▶ [Exercise]
From the line containing "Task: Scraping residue" to the last line of the records below, transcribe everything exactly, pictures excluded.

▶ [Records shown]
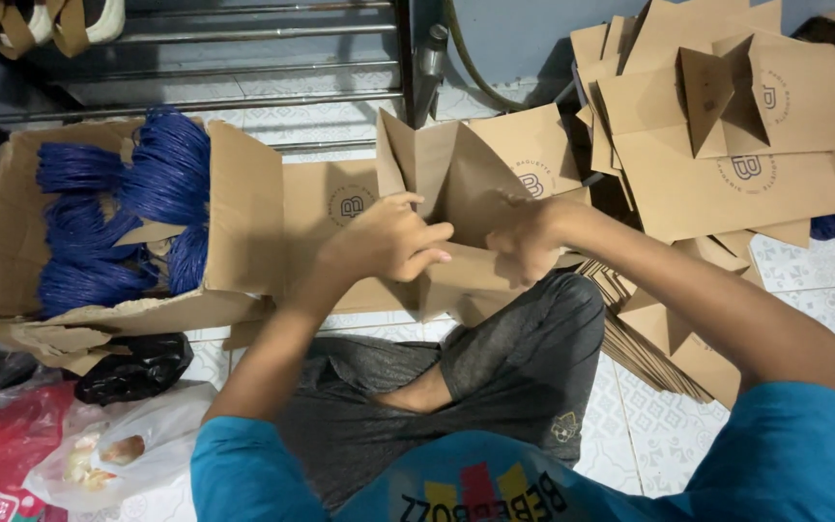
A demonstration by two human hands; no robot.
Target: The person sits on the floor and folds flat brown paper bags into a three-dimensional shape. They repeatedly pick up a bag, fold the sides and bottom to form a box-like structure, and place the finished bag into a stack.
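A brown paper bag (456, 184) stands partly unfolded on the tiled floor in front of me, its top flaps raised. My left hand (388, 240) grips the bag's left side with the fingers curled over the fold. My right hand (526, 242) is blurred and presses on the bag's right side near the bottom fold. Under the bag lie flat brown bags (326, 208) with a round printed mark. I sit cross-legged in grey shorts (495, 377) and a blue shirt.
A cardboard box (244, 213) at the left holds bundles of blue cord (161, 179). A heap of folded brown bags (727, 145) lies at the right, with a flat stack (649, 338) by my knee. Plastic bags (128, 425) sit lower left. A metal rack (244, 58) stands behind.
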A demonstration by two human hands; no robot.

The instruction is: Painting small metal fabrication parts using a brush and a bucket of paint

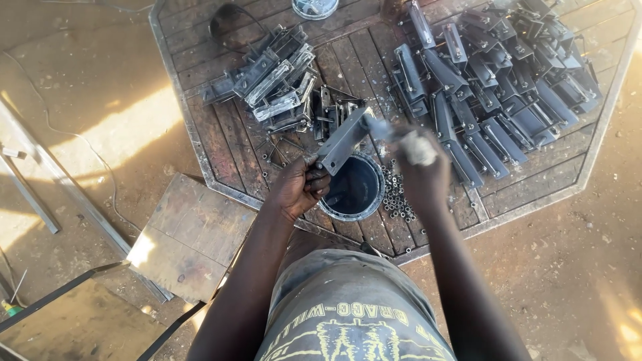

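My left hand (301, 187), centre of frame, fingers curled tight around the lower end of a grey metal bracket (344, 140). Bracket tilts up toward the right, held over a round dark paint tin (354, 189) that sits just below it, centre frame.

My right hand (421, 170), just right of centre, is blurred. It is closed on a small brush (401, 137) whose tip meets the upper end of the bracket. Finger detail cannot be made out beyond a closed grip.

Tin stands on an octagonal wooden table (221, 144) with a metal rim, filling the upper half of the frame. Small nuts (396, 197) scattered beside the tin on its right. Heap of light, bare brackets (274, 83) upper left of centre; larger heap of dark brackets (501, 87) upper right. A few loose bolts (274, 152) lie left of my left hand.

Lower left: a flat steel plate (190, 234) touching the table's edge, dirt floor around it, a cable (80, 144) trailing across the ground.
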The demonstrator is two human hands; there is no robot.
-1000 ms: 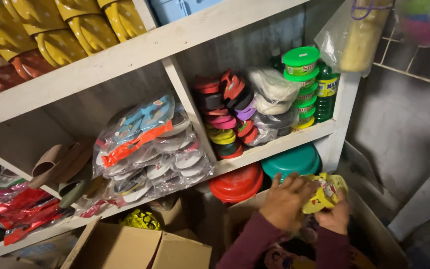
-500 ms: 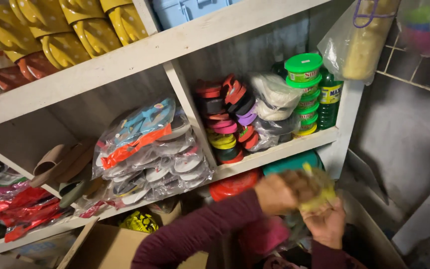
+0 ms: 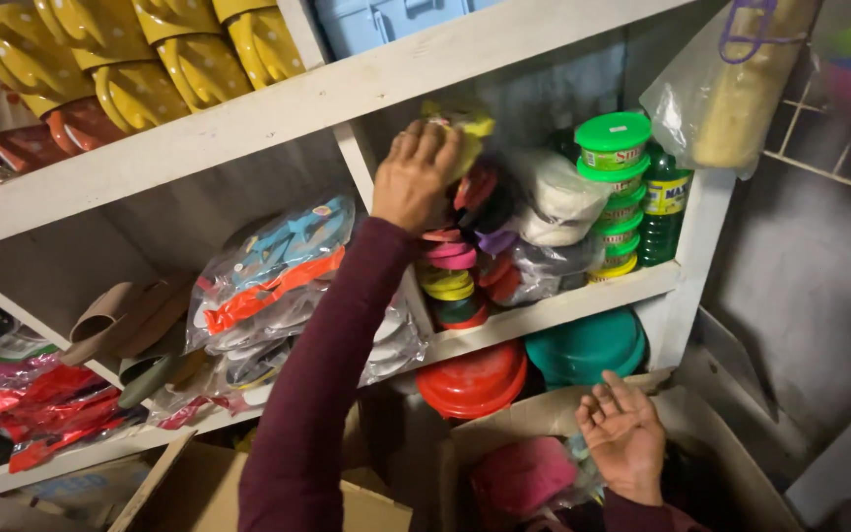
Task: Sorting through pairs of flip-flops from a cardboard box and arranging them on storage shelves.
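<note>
Reaching up into the middle shelf compartment, the left hand [image 3: 414,175] closes its fingers around a small yellow-wrapped packet [image 3: 465,123], holding it at the top of a stack of coloured tape rolls [image 3: 460,261], just under the white shelf board [image 3: 347,94]. The grip is from above and behind, so the palm hides most of the packet; only its crinkled yellow edge shows past the fingertips. The right hand [image 3: 622,433] hangs low, palm up and fingers loosely spread, grasping nothing, over an open cardboard box [image 3: 504,433] that holds a pink item [image 3: 524,473] (its kind cannot be told).

Beside the tape rolls stand white bundles in clear wrap [image 3: 554,202], a column of green-lidded tubs [image 3: 613,187] and a green bottle [image 3: 664,212], stacked upright to fit the narrow bay. Below the shelf, red basins [image 3: 475,379] and teal basins [image 3: 583,345] nest in one another. Left of the upright divider, bagged sandals [image 3: 278,276] lie heaped in clear plastic, and yellow jugs [image 3: 140,59] line the top shelf. A bagged yellow roll [image 3: 741,89] hangs at the upper right.
</note>
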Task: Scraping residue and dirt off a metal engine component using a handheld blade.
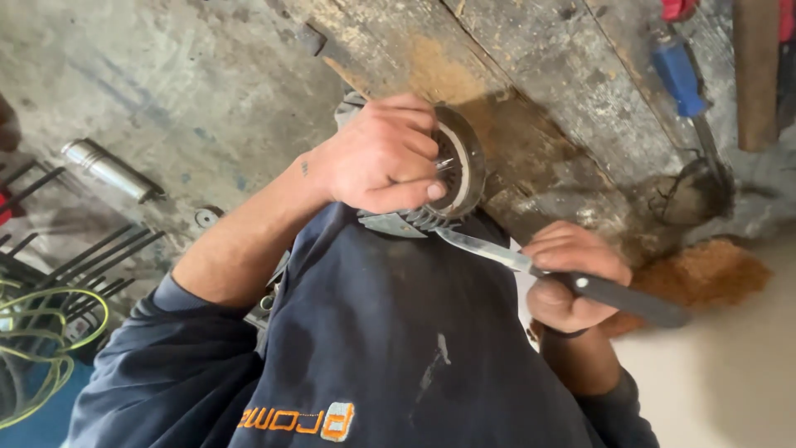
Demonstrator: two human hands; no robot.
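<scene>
Navy sweatshirt (pixel 390 332) nearest; worn wooden bench (pixel 531 75), sawdust (pixel 705 274), grimy concrete floor (pixel 166 75).

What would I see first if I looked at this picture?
First, the left hand in the middle, gripping a round finned metal part braced against a worn wooden beam. Just right of it, the right hand holds a black-handled knife with its blade tip at the part's lower edge. A shiny metal cylinder lies far left.
</scene>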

▶ [Written answer]
Task: Scraping residue and dirt off a metal engine component using a handheld blade.
Demonstrator: two human hands; no robot.
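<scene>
Navy sweatshirt (pixel 390 332) nearest; worn wooden bench (pixel 531 75), sawdust (pixel 705 274), grimy concrete floor (pixel 166 75).

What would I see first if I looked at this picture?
First, the left hand in the middle, gripping a round finned metal part braced against a worn wooden beam. Just right of it, the right hand holds a black-handled knife with its blade tip at the part's lower edge. A shiny metal cylinder lies far left.
</scene>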

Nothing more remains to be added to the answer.